Designed by: Christian Sator,Stefan Zens, Max Zander, Benedikt Spannenkrebs, Sebastian Jaeger   Group: iGEM15_TU_Darmstadt   (2015-09-16)

araCpBad-GFP


Contribution:Team UGM_Indonesia 2021 Characterization

Group: Universitas Gadjah Mada / Contributors: Yustika Sari, Setianing Wikanthi

Summary Result

We tested BBa_K1602055 encoding AraC-pBAD promoter into pSB1C3 vector in two E. coli expression system: BL21(DE3) and DH5-alpha. Our data showed that the highest GF-Protein expression was observed in E. coli BL21(DE3) due to its specialization for heterologous protein expression.

Aims

The construction of BBa_K1602055 encoding AraC-pBAD promoter into pSB1C3 vector in E. coli expression system. In this study, the level of its expression was compared within two strains of E. coli, BL21(DE3) and DH5-alpha, to investigate the expression profile. Several putative transformant colonies were selected on LB agar medium supplemented with Chloramphenicol antibiotic and verified by colony PCR using VF2 VR primers.

Experiments

Several putative transformant colonies were selected on LB agar medium supplemented with Chloramphenicol and verified by colony PCR using VF2 VR primers. Overnight cultures from positive clones were used as inoculum (1% v/v) to make the working cultures. Additionally, E. coli strains, BL21(DE3) and DH5-alpha, without carrying targeted genes were cultivated as the control. The working cultures (LB broth supplemented with chloramphenicol) were incubated at 37oC and 200 rpm agitation. When the OD reached 0.1, 2mM L-arabinose was added to the medium as the inducer. For the control, we use a non-transformed culture of E. coli BL21(DE3) and DH5-alpha. The cell growth is measured using spectrophotometer OD 600 and the fluorescence intensity is measured using Spectro-fluorophotometer with excitation and emission at 504 nm and 516 nm wavelength respectively.


Results


Fig 1, Comparison of the growth curve between (a) the transformant (BL18P) and control (BLCTRL) in E. coli strain BL21(DE3), and (b) transformant (DH18P) and control (DHCTRL) in E. coli strain DH5-alpha. The measurement carried out by spectrophotometer at 600 nm.

All the E. coli transformant strain BL21(DE3) and DH5-alpha showed exponential growth lower growth compared to control. Thus, it indicated that the cells were in fact be growing slowly. This result suggested that higher metabolic burden of transformed strain.
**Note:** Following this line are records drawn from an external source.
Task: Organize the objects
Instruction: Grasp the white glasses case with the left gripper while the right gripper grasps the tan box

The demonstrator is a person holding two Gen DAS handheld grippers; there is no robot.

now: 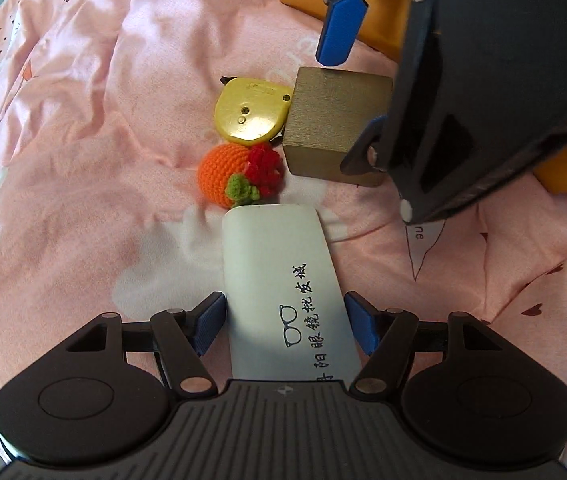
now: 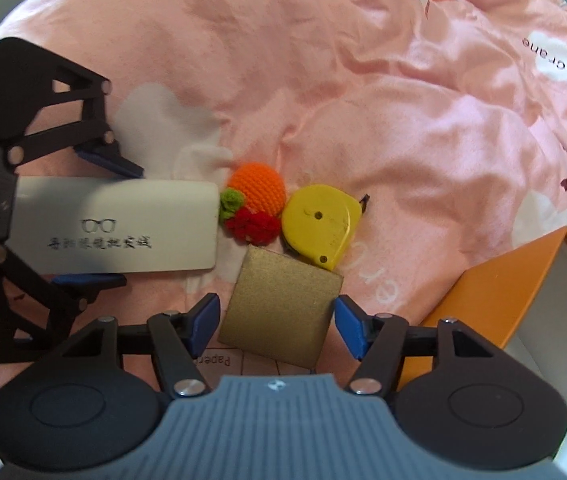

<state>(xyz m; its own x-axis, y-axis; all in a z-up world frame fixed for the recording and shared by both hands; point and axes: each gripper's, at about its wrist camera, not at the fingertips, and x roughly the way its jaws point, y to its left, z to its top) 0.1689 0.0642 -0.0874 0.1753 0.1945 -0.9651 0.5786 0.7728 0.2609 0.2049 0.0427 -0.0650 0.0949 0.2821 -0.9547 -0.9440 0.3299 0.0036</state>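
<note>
Glasses case (image 1: pixel 279 280) between wide left jaws — gold box (image 2: pixel 283 312) between wide right jaws.

under me lies a bed covered in a rumpled pink sheet (image 2: pixel 363 92) printed with white clouds, small dark hearts and lettering; soft daylight falls across its creases.

The left gripper (image 1: pixel 285 326) reaches forward low over the white glasses case (image 1: pixel 283 280), its jaws spread to either side of the case. The left blue pad (image 1: pixel 209 322) sits against the case's edge, while the right pad looks just clear of it. The right gripper (image 2: pixel 275 322) comes in from the case's right side, jaws apart, straddling a gold box (image 2: pixel 281 310) without visibly pressing on it.
</note>
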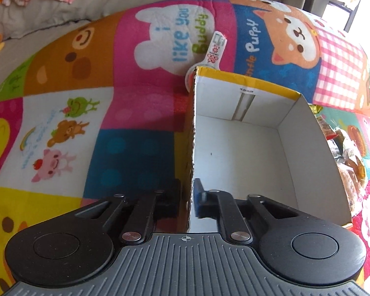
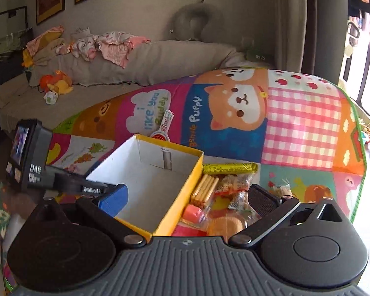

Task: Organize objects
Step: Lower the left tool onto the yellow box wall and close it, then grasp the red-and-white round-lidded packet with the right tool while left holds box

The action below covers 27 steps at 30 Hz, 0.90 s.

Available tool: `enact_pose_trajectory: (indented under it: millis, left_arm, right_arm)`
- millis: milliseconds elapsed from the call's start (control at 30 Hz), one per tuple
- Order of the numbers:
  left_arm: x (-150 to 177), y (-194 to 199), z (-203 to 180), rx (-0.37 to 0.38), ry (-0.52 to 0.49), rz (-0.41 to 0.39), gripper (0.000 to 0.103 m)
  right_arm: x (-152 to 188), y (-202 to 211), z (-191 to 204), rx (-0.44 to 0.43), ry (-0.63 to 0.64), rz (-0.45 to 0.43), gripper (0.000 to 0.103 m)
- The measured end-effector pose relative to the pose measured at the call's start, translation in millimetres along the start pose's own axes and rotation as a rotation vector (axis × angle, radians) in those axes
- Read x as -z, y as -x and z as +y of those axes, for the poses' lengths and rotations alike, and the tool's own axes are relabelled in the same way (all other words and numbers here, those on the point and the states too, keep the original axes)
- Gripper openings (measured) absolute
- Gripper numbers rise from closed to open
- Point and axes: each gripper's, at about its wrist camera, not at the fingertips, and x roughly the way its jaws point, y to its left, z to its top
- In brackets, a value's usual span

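A yellow cardboard box [image 1: 236, 148] with a white, empty inside stands on a colourful cartoon mat [image 1: 86, 98]. My left gripper [image 1: 187, 197] is shut on the box's left wall, one finger outside and one inside. The box [image 2: 157, 172] also shows in the right wrist view, with the left gripper's body at its left edge. My right gripper [image 2: 187, 197] is open and empty, above a heap of snack packets [image 2: 222, 197] right of the box: biscuit sticks, a yellow bar, pink and orange wrapped pieces. A white and red packet [image 1: 215, 49] lies behind the box.
The mat [image 2: 296, 128] covers a raised surface that ends at the right near a bright window. A beige sofa [image 2: 111, 74] with baby clothes and soft toys stands behind. Snack packets [image 1: 350, 162] show right of the box in the left wrist view.
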Motion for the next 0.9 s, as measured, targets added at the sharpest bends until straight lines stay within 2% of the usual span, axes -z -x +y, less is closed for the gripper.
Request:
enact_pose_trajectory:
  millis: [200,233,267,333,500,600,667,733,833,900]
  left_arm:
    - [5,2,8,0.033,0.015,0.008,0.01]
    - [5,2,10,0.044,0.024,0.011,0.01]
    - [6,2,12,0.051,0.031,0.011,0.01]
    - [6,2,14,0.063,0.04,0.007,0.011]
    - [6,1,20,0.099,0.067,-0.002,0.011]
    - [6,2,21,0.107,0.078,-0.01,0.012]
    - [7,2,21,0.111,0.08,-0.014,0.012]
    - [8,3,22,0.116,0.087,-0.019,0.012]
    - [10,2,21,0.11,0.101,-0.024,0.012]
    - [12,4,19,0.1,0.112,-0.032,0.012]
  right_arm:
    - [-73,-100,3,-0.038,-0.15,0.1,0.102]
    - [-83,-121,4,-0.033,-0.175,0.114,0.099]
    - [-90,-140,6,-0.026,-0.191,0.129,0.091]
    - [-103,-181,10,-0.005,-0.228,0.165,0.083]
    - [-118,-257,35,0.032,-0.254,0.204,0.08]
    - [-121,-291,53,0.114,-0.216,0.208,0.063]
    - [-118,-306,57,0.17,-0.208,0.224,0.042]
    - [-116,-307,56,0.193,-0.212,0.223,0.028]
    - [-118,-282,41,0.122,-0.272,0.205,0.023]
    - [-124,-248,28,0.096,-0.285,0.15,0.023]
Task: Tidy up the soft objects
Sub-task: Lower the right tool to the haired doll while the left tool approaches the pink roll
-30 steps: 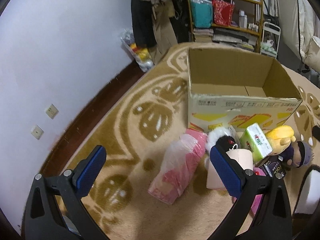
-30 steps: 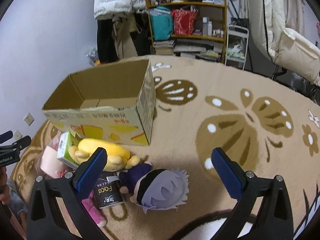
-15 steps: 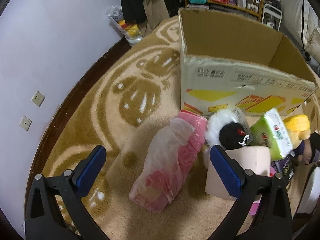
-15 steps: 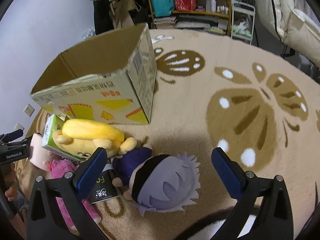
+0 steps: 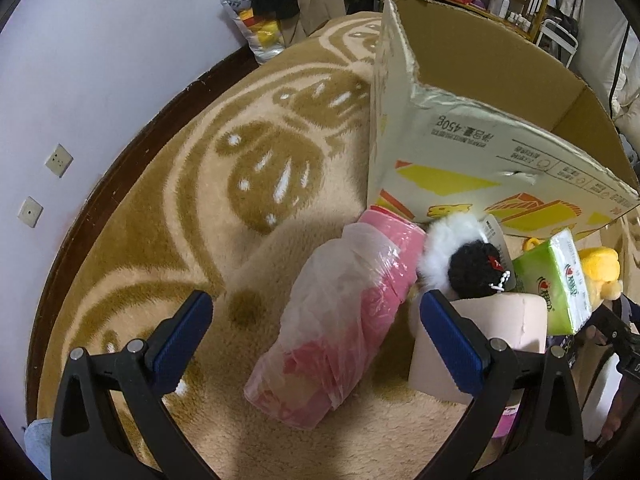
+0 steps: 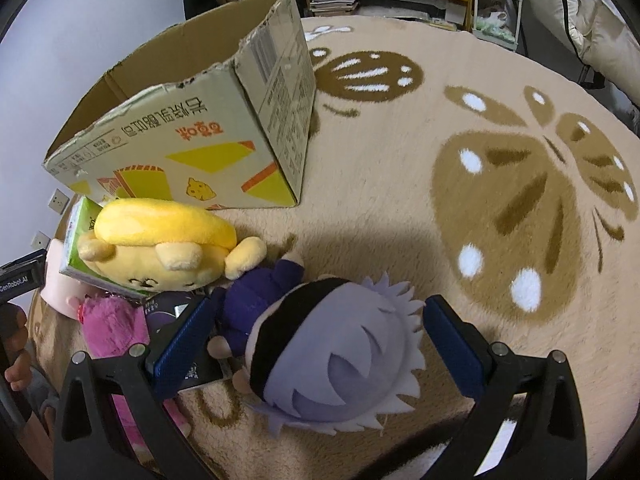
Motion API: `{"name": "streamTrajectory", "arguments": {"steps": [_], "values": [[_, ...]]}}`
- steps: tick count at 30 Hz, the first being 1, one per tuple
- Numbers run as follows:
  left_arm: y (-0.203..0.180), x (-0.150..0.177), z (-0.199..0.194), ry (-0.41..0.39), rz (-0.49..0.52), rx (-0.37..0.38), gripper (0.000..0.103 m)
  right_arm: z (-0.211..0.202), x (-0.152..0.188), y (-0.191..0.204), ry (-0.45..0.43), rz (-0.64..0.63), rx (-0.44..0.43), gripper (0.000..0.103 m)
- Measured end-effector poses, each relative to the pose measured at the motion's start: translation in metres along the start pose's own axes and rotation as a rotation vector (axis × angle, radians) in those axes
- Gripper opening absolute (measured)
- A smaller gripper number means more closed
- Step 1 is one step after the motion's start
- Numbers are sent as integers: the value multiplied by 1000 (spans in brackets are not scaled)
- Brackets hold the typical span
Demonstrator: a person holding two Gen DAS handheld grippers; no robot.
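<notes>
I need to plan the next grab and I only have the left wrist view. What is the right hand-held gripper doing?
Observer: The right hand-held gripper is open, its fingers on either side of a grey-haired doll's head.
Operator: Is it gripping the doll?
Observer: No, both pads stand clear of the head.
Operator: What's next to that doll?
Observer: A yellow plush lies on a green tissue pack, in front of the box.
Operator: Anything on the rug beyond the doll?
Observer: Only bare rug with a brown butterfly pattern.
</notes>
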State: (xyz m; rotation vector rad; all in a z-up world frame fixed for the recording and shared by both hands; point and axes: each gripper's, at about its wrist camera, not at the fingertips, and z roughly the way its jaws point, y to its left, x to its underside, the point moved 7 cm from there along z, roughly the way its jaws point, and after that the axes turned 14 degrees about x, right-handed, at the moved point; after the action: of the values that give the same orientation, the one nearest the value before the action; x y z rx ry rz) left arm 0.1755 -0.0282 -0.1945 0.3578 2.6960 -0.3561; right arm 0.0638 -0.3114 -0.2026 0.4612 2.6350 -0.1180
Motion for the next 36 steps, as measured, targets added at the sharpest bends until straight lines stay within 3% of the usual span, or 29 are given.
{"name": "streamTrajectory", "arguments": {"steps": [15,20,29,36], "values": [[15,7,14,86,-55,50,103,4,2,0,28,2,-14,103],[17,8,14,102,-42,33,103,7,3,2,42,-2,-19,103],[23,13,27,153,-103,92,103,14,2,6,60,-8,-25,103],[24,8,21,128,-92,80,102,15,4,7,63,-4,-32,103]]}}
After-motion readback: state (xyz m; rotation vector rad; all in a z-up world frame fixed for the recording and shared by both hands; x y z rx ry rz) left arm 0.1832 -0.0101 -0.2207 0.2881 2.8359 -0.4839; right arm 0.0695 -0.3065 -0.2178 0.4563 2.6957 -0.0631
The foreign genetic part (BBa_K1602055) expression demands more cellular resources and energy, which competes with native host metabolism [1]. Hence, the host cells may suffer from delayed growth at the begining. The lag phase of E. coli BL21(DE3) clones from both transformant and control showed a shorter lag phase compared to the DH5-alpha. It indicated that BL21(DE3) has a better metabolic profile and less sensitive to metabolic stress [2].


Fig 2. Result of fluorescence measurement: (a) BL21(DE3) transformed and the control, (b) DH5-alpha transformed and the control.

The fluorescence protein was expressed in the transformant cells from both E. coli strains after the induction of L-arabinose. Both BL21(DE3) and DH5-alpha clones were induced after approximately three hours cultivation. As we expected, the fluorescence excitation depicted that expression of GFP was significantly higher in BL21(DE3) clones compared to DH5-alpha clones. It revealed that the DH5-alpha strain is not specialized for heterologous protein expression. After 6 hours culture, the remaining cells were harvested by centrifugation at 6,800 rpm for 3 minutes and observed under the UV transillumination. The fluorescence of the DH5-alpha clones was very low to be seen, the GFP expression in BL21(DE3) showed remarkably high. It can be noticed by the greenish luminescence of the cell pellet.

Fig 3. GFP luminescence under the UV light of each cell pellet for DH5-alpha (left) and BL21(DE3) (right) after centrifugation.


Team UAlberta 2018 Improvement

Composite part consisting of an araC-regulated pBAD-promoter (BBa_K808000) cloned upstream of a ribosome binding site (BBa_B0034) and GFP (BBa_E0040). Because of the araC-regulated pBAD-promoter production of the GFP is induced by the addition of arabniose. In the presence of glucose araCpBAD shows a very low basal expression level and therefore prevents GFP-expression.

The 2018 UAlberta iGEM team assembled an improved version of this part - BBa_K2779912. Our improved part allows for the efficient capture of GFP by fusion to a 6xHis tag at the N-terminus, as well as allowing for easy replacement of GFP for a different gene OR the tagging of a protein of interest with both His tag and GFP.

Functional Parameters

In order to assemble the final riboregulator the parts RRL3G (BBa_K1602045) and RRK3 (BBa_K1602046) on two seperate plasmids (pSB1C3 and pSB1A2) were co-transformed into E.coli(Top10). Positive transformants were selected by using two antibiotics, Chloramphenicol and Ampicillin, and verified via colony-PCR.

As controls served a culture of TOP10 without plasmid, one transformed with araCpBad-GFP (BBa_K1602055) as positive control and one transformed only with the cis-repressed part of the riboregulator (RRL3G - BBa_K1602045) as negative control. All four cultures were grown in LB-medium with the respective antibiotics containing 20mM glucose at 37°C over night. Afterwards 10µl of each culture were inoculated in two seperate flasks of LB-medium (with the respective antibiotics), one containing 20mM Glucose, the other one 2mM arabinose. After 16 hours of incubation at 37°C 1 ml of each culture was pelleted by centrifugation and resuspended in PBS for subsequent FACS-measurements.

Figure 2: Results of the FACS-measurements. A:negative control (TOP10) B:positive control (araC-pBAD-GFP) C: negative control (RRL3G) D:fully assembled riboregulator (RRK3/RRL3G)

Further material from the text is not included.